## Stored data
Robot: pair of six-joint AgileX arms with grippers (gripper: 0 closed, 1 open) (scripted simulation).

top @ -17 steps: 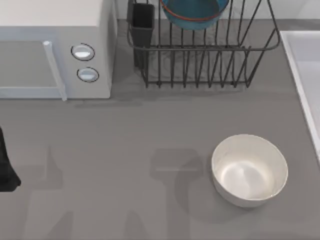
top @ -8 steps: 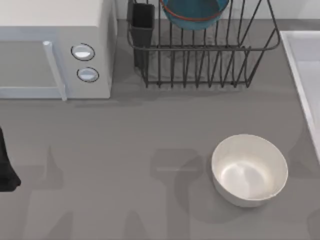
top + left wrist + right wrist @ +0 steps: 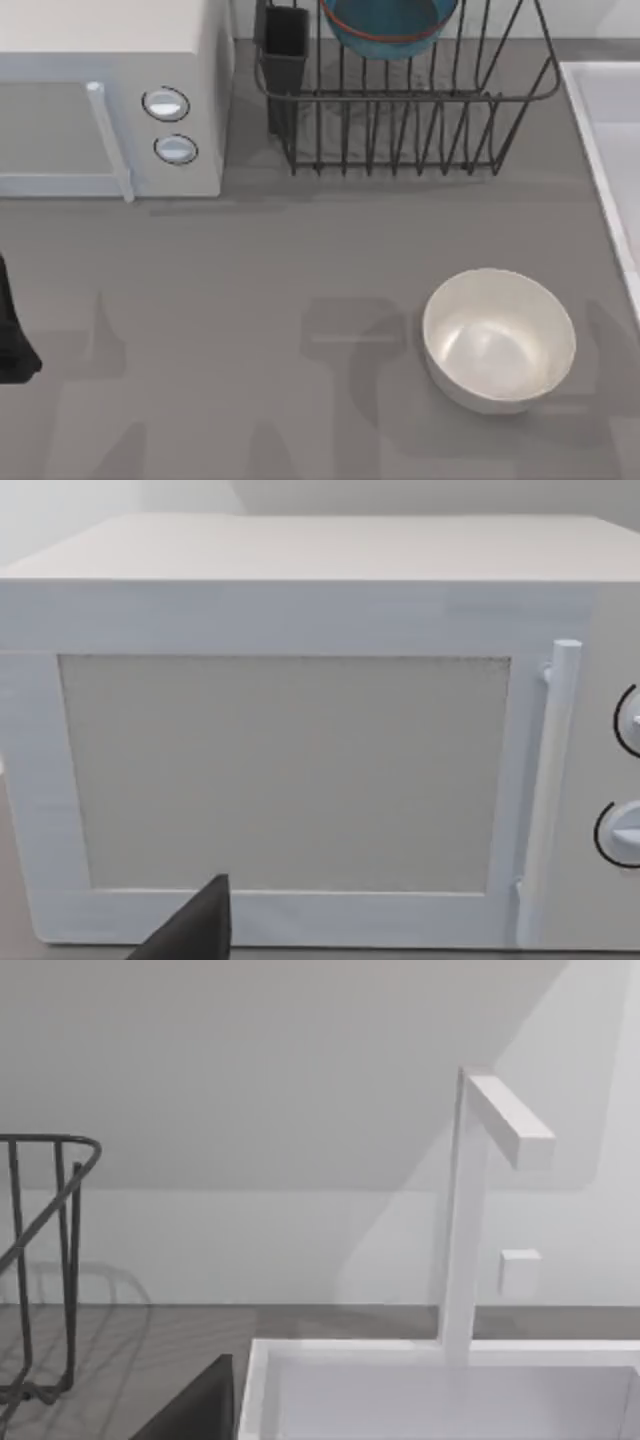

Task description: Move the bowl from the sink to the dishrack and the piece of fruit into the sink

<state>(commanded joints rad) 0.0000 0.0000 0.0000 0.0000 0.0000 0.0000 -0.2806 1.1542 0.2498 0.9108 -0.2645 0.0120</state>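
The tabletop (image 3: pixel 250 300) carries a microwave (image 3: pixel 110 100) at far left, whose door faces the left wrist view. The dishrack (image 3: pixel 400 120) stands beside it. The sink (image 3: pixel 600 130) lies at the right edge, with its tap (image 3: pixel 470 1210) facing the right wrist view, which suggests the right arm is aimed there. A white bowl (image 3: pixel 498 338) sits apart, unused. The bowl (image 3: pixel 385 25) rests in the dishrack, so step 1 looks done. The fruit's whereabouts cannot be told. The left arm (image 3: pixel 12 330) is parked at the left edge. The state of each pincer cannot be told.
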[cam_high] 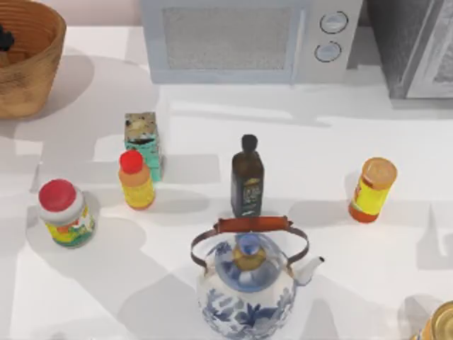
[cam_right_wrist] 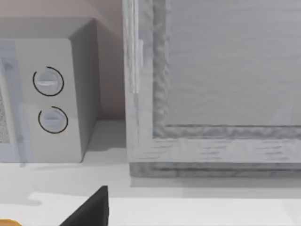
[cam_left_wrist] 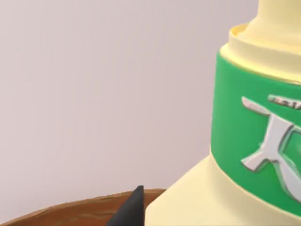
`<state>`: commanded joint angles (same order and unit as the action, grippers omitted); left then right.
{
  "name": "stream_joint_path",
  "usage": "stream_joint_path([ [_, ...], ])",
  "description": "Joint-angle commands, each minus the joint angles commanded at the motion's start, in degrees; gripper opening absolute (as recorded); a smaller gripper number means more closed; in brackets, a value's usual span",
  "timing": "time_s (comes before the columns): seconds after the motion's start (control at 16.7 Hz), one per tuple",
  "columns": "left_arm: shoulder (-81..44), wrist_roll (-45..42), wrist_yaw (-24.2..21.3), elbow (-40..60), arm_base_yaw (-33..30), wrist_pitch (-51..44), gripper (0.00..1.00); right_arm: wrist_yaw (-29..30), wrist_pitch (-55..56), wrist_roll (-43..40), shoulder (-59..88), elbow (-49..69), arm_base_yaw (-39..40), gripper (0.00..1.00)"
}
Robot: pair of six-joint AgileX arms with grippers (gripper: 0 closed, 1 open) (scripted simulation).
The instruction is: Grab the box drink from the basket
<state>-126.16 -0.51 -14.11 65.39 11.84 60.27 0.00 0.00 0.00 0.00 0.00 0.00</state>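
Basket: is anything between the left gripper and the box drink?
Left gripper is at the basket rim. A pale yellow green-banded container stands right beside it; whether that is the box drink or a blocker is unclear.

The white table (cam_high: 340, 142) is brightly and evenly lit; soft grey shadows are cast leftward from each bottle (broad arm shadows included). The kettle (cam_high: 248, 287) is rendered slightly blurred.

I'm seeing the basket (cam_high: 28, 60) sitting at the table's far left corner, round, woven, tan-brown, partly cut off by the frame. In the left wrist view its brown rim (cam_left_wrist: 70, 213) is curving below a pale-yellow, green-banded drink (cam_left_wrist: 244, 141).
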Motion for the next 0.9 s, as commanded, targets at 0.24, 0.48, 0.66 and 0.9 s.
stream_joint_path([
  [0.24,0.00,0.00,0.00,0.00,0.00,0.00,0.00,0.00,0.00,0.00,0.00,0.00,0.00,1.00],
  [0.48,0.00,0.00,0.00,0.00,0.00,0.00,0.00,0.00,0.00,0.00,0.00,0.00,0.00,1.00],
  [0.66,0.00,0.00,0.00,0.00,0.00,0.00,0.00,0.00,0.00,0.00,0.00,0.00,0.00,1.00],
  [0.9,1.89,-0.05,0.02,0.45,0.43,-1.96,0.00,0.00,0.00,0.00,0.00,0.00,0.00,1.00],
])
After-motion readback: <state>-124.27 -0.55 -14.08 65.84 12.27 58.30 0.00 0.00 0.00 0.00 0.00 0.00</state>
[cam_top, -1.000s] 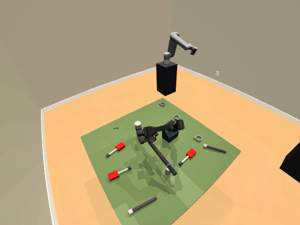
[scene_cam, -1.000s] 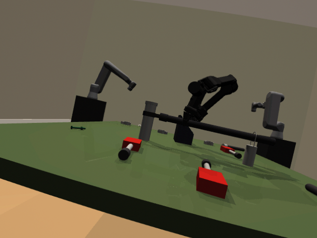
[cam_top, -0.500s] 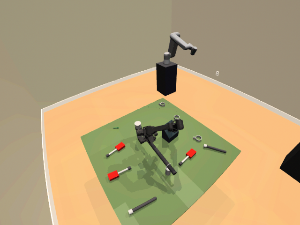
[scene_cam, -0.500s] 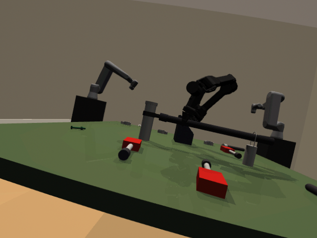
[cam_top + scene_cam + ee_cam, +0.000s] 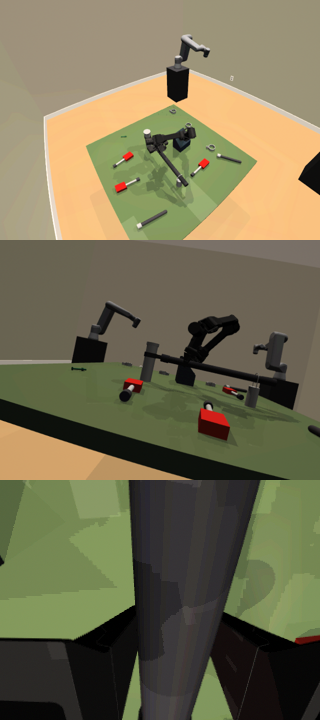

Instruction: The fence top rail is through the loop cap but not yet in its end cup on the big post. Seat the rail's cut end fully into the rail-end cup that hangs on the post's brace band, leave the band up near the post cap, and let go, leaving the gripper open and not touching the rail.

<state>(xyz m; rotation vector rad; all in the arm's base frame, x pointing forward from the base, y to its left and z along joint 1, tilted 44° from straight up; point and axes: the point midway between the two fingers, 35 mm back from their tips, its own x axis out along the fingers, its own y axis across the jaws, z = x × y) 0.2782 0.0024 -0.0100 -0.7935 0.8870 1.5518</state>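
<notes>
The black top rail runs from beside the big post through the loop cap on the short grey post. The big grey post stands upright; its black brace band sits up near the post cap. The rail-end cup hangs on the band's side toward the rail. The rail's near end meets the cup in the exterior view; how deep it sits inside is hidden. My gripper is shut on the rail near its cup end, one finger on each side.
Red-headed mallets lie on the green mat. Grey ring bands lie toward its far and right sides. Two dark rods with white ends lie near the edges. A dark block stands under the arm.
</notes>
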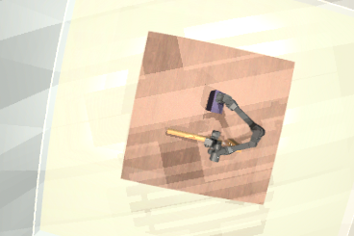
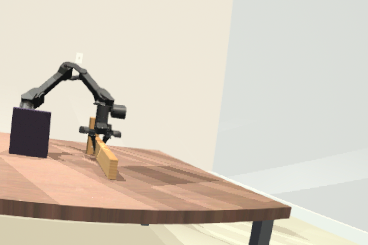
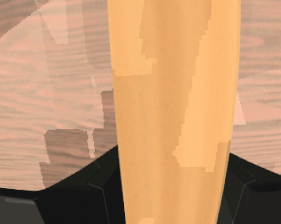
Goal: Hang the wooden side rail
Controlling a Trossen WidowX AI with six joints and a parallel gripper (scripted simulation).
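Note:
The wooden side rail point(image 1: 185, 135) point(image 2: 107, 159) point(image 3: 173, 100) is a long light-wood bar. It runs between the fingers, and its free end points toward the camera in the exterior view. That end is low at the table top; whether it touches cannot be told. My gripper point(image 1: 212, 141) point(image 2: 100, 144) point(image 3: 161, 143) is shut on the rail, a finger on each side. The headboard post point(image 2: 92, 122) stands upright behind the gripper, at the rail's other end. In the top view the post is mostly covered by the arm. The hooks, pins and slot are hidden.
The arm's base stands on a dark purple block point(image 1: 215, 103) point(image 2: 30, 132), and the arm arches over from it to the rail. The wooden table point(image 1: 164, 91) point(image 2: 65, 189) has its edge point(image 2: 200, 215) at the front in the exterior view.

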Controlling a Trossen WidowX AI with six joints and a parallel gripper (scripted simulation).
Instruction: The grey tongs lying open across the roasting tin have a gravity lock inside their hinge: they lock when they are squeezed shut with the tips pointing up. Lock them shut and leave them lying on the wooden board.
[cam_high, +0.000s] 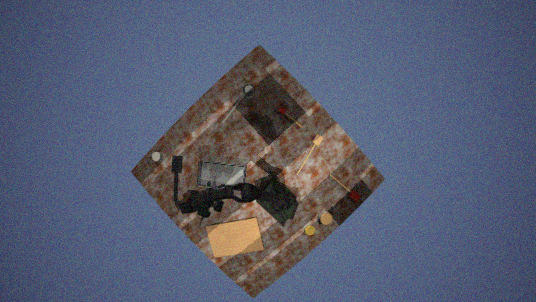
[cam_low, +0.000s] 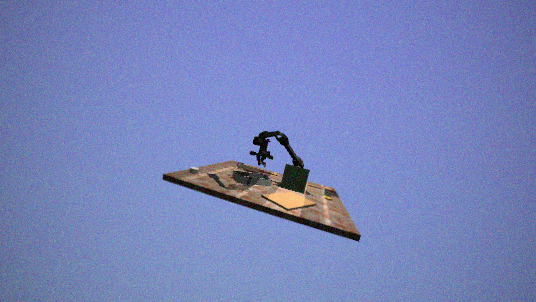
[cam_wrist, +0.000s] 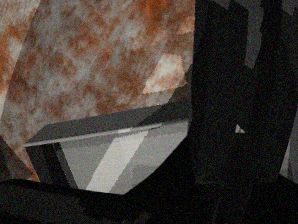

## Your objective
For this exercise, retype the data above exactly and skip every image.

## Your solution
Robot: pair of six-joint AgileX arms with grippers (gripper: 0 closed, 1 open) (scripted simulation).

top @ -17 steps: 
top @ -8 steps: 
top + left wrist + right wrist @ +0 steps: 

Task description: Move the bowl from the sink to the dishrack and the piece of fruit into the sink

<state>(commanded joints rad) 0.0000 0.0000 0.0000 0.0000 0.0000 0.0000 -0.2806 1.1542 0.2498 0.9108 -0.2645 0.0120</state>
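The tabletop (image 3: pixel 250 300) carries a microwave (image 3: pixel 110 100) at far left, whose door faces the left wrist view. The dishrack (image 3: pixel 400 120) stands beside it. The sink (image 3: pixel 600 130) lies at the right edge, with its tap (image 3: pixel 470 1210) facing the right wrist view, which suggests the right arm is aimed there. A white bowl (image 3: pixel 498 338) sits apart, unused. The bowl (image 3: pixel 385 25) rests in the dishrack, so step 1 looks done. The fruit's whereabouts cannot be told. The left arm (image 3: pixel 12 330) is parked at the left edge. The state of each pincer cannot be told.
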[cam_high] 
[cam_right_wrist] 
[cam_left_wrist] 
`<state>`: commanded joint angles (same order and unit as the action, grippers omitted); left then right.
{
  "name": "stream_joint_path",
  "usage": "stream_joint_path([ [_, ...], ])",
  "description": "Joint-angle commands, each minus the joint angles commanded at the motion's start, in degrees; gripper opening absolute (as recorded); a smaller gripper number means more closed; in brackets, a value's usual span",
  "timing": "time_s (comes before the columns): seconds after the motion's start (control at 16.7 Hz), one per tuple",
  "columns": "left_arm: shoulder (-81..44), wrist_roll (-45..42), wrist_yaw (-24.2..21.3), elbow (-40..60), arm_base_yaw (-33..30), wrist_pitch (-51..44), gripper (0.00..1.00); right_arm: wrist_yaw (-29..30), wrist_pitch (-55..56), wrist_roll (-43..40), shoulder (-59..88), elbow (-49..69), arm_base_yaw (-39..40), gripper (0.00..1.00)"
}
Robot: pair of six-joint AgileX arms with grippers (gripper: 0 closed, 1 open) (scripted simulation).
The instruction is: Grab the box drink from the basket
<state>-126.16 -0.51 -14.11 65.39 11.84 60.27 0.00 0.00 0.00 0.00 0.00 0.00</state>
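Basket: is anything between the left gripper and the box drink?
Left gripper is at the basket rim. A pale yellow green-banded container stands right beside it; whether that is the box drink or a blocker is unclear.

The white table (cam_high: 340, 142) is brightly and evenly lit; soft grey shadows are cast leftward from each bottle (broad arm shadows included). The kettle (cam_high: 248, 287) is rendered slightly blurred.

I'm seeing the basket (cam_high: 28, 60) sitting at the table's far left corner, round, woven, tan-brown, partly cut off by the frame. In the left wrist view its brown rim (cam_left_wrist: 70, 213) is curving below a pale-yellow, green-banded drink (cam_left_wrist: 244, 141).
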Motion for the next 0.9 s, as commanded, targets at 0.24, 0.48, 0.66 and 0.9 s.
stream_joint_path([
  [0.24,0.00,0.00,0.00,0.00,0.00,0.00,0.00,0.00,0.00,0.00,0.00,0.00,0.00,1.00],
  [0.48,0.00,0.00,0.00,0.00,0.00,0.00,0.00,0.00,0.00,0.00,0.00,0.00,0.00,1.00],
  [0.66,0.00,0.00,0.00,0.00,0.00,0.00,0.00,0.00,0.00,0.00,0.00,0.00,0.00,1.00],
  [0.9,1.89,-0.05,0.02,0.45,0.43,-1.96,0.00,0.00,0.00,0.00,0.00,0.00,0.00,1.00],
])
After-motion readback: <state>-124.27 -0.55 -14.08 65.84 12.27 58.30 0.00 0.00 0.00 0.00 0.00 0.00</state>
[cam_top, -1.000s] 
[scene_cam, -1.000s] 
[cam_top, -0.500s] 
[scene_cam, -0.500s] 
[cam_top + scene_cam + ee_cam, +0.000s] 

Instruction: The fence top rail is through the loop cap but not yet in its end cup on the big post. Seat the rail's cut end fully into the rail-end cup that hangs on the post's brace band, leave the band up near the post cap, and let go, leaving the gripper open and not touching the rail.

<state>(xyz m; rotation vector rad; all in the arm's base frame, x pointing forward from the base, y to its left and z along joint 1, tilted 44° from straight up; point and axes: the point midway between the two fingers, 35 mm back from their tips, its own x axis out along the fingers, its own y axis across the jaws, z = x × y) 0.2782 0.0024 -0.0100 -0.7935 0.8870 1.5518</state>
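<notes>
The black top rail runs from beside the big post through the loop cap on the short grey post. The big grey post stands upright; its black brace band sits up near the post cap. The rail-end cup hangs on the band's side toward the rail. The rail's near end meets the cup in the exterior view; how deep it sits inside is hidden. My gripper is shut on the rail near its cup end, one finger on each side.
Red-headed mallets lie on the green mat. Grey ring bands lie toward its far and right sides. Two dark rods with white ends lie near the edges. A dark block stands under the arm.
</notes>
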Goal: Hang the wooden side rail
Controlling a Trossen WidowX AI with six joints and a parallel gripper (scripted simulation).
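Note:
The wooden side rail point(image 1: 185, 135) point(image 2: 107, 159) point(image 3: 173, 100) is a long light-wood bar. It runs between the fingers, and its free end points toward the camera in the exterior view. That end is low at the table top; whether it touches cannot be told. My gripper point(image 1: 212, 141) point(image 2: 100, 144) point(image 3: 161, 143) is shut on the rail, a finger on each side. The headboard post point(image 2: 92, 122) stands upright behind the gripper, at the rail's other end. In the top view the post is mostly covered by the arm. The hooks, pins and slot are hidden.
The arm's base stands on a dark purple block point(image 1: 215, 103) point(image 2: 30, 132), and the arm arches over from it to the rail. The wooden table point(image 1: 164, 91) point(image 2: 65, 189) has its edge point(image 2: 200, 215) at the front in the exterior view.
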
Controlling a Trossen WidowX AI with six joints and a parallel gripper (scripted simulation).
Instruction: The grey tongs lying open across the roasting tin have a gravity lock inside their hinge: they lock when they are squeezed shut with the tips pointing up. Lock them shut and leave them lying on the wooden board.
[cam_high, +0.000s] 
[cam_low, +0.000s] 
[cam_wrist, +0.000s] 

This exercise has now been finished.